> **Aim of the task**:
The answer should be the records below, word for word, with every image left out.

[Items listed in a dataset]
☆ ☆ ☆ ☆
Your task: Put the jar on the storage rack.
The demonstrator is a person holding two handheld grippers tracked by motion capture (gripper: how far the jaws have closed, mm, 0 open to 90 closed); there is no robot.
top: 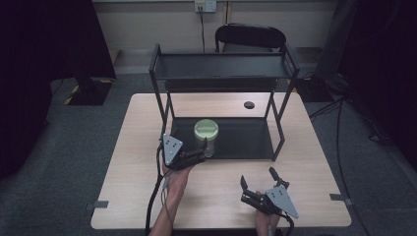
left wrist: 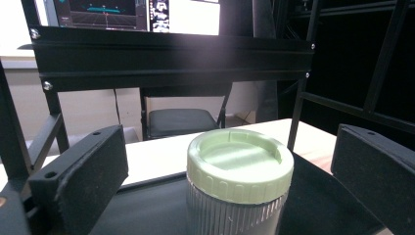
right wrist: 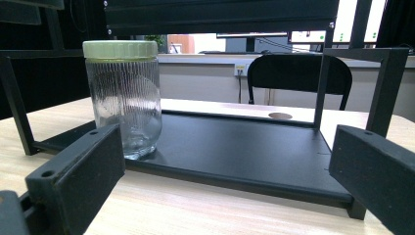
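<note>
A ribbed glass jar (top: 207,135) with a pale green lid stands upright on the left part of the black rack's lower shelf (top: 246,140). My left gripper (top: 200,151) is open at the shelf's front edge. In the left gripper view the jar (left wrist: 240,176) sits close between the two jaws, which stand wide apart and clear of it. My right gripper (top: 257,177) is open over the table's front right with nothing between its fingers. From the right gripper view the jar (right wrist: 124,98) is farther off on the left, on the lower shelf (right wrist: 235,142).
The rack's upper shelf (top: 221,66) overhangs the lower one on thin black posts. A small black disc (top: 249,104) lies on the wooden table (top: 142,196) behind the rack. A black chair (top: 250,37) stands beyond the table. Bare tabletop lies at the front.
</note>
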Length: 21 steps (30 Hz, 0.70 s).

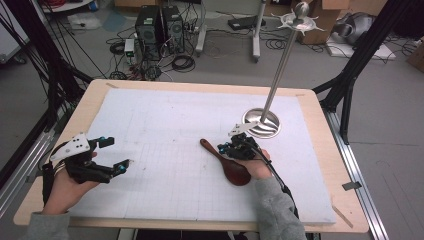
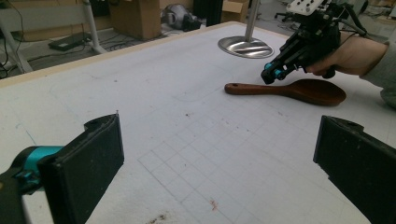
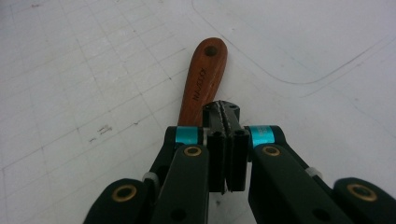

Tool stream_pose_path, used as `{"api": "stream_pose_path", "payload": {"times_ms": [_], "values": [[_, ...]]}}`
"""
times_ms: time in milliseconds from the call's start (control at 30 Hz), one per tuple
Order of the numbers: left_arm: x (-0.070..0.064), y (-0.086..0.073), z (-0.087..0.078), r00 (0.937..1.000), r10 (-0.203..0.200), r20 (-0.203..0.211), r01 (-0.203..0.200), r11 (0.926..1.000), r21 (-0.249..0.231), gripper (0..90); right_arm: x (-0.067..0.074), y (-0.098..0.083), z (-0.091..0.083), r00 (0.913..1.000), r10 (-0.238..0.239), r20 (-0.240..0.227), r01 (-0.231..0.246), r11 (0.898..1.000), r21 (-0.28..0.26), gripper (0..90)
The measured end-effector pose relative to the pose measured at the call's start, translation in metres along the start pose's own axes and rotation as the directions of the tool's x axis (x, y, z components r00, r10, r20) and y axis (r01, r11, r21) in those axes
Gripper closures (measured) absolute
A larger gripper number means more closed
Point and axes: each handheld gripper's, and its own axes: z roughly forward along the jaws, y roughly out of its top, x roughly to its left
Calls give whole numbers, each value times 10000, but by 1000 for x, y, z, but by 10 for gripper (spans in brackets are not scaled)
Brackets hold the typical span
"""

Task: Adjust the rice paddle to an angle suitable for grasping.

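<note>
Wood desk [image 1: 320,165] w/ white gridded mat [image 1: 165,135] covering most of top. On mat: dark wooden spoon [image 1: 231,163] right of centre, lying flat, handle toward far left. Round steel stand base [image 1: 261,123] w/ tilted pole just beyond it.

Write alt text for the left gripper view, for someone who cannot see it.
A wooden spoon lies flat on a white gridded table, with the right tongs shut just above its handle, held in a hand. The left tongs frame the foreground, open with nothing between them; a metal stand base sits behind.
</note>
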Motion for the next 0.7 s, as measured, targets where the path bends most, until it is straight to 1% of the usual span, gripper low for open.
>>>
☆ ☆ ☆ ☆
> **Problem solution**:
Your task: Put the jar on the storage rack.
The demonstrator is a person holding two handheld grippers tracked by motion capture (gripper: how far the jaws have closed, mm, 0 open to 90 closed); there is no robot.
top: 
left wrist: 
right wrist: 
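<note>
A ribbed glass jar (top: 207,135) with a pale green lid stands upright on the left part of the black rack's lower shelf (top: 246,140). My left gripper (top: 200,151) is open at the shelf's front edge. In the left gripper view the jar (left wrist: 240,176) sits close between the two jaws, which stand wide apart and clear of it. My right gripper (top: 257,177) is open over the table's front right with nothing between its fingers. From the right gripper view the jar (right wrist: 124,98) is farther off on the left, on the lower shelf (right wrist: 235,142).
The rack's upper shelf (top: 221,66) overhangs the lower one on thin black posts. A small black disc (top: 249,104) lies on the wooden table (top: 142,196) behind the rack. A black chair (top: 250,37) stands beyond the table. Bare tabletop lies at the front.
</note>
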Length: 21 steps (30 Hz, 0.70 s).


Tool stream_pose_path, used as `{"api": "stream_pose_path", "payload": {"times_ms": [_], "values": [[_, ...]]}}`
"""
times_ms: time in milliseconds from the call's start (control at 30 Hz), one per tuple
Order of the numbers: left_arm: x (-0.070..0.064), y (-0.086..0.073), z (-0.087..0.078), r00 (0.937..1.000), r10 (-0.203..0.200), r20 (-0.203..0.211), r01 (-0.203..0.200), r11 (0.926..1.000), r21 (-0.249..0.231), gripper (0..90); right_arm: x (-0.067..0.074), y (-0.098..0.083), z (-0.091..0.083), r00 (0.913..1.000), r10 (-0.238..0.239), r20 (-0.240..0.227), r01 (-0.231..0.246), r11 (0.898..1.000), r21 (-0.28..0.26), gripper (0..90)
The measured end-effector pose relative to the pose measured at the call's start, translation in metres along the start pose's own axes and rotation as the directions of the tool's x axis (x, y, z components r00, r10, r20) and y axis (r01, r11, r21) in those axes
Gripper closures (measured) absolute
A larger gripper number means more closed
Point and axes: each handheld gripper's, and its own axes: z roughly forward along the jaws, y roughly out of its top, x roughly to its left
Calls give whole numbers, each value times 10000, but by 1000 for x, y, z, but by 10 for gripper (spans in brackets are not scaled)
Brackets hold the typical span
"""

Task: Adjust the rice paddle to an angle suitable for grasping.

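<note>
Wood desk [image 1: 320,165] w/ white gridded mat [image 1: 165,135] covering most of top. On mat: dark wooden spoon [image 1: 231,163] right of centre, lying flat, handle toward far left. Round steel stand base [image 1: 261,123] w/ tilted pole just beyond it.

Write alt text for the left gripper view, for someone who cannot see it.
A wooden spoon lies flat on a white gridded table, with the right tongs shut just above its handle, held in a hand. The left tongs frame the foreground, open with nothing between them; a metal stand base sits behind.
</note>
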Motion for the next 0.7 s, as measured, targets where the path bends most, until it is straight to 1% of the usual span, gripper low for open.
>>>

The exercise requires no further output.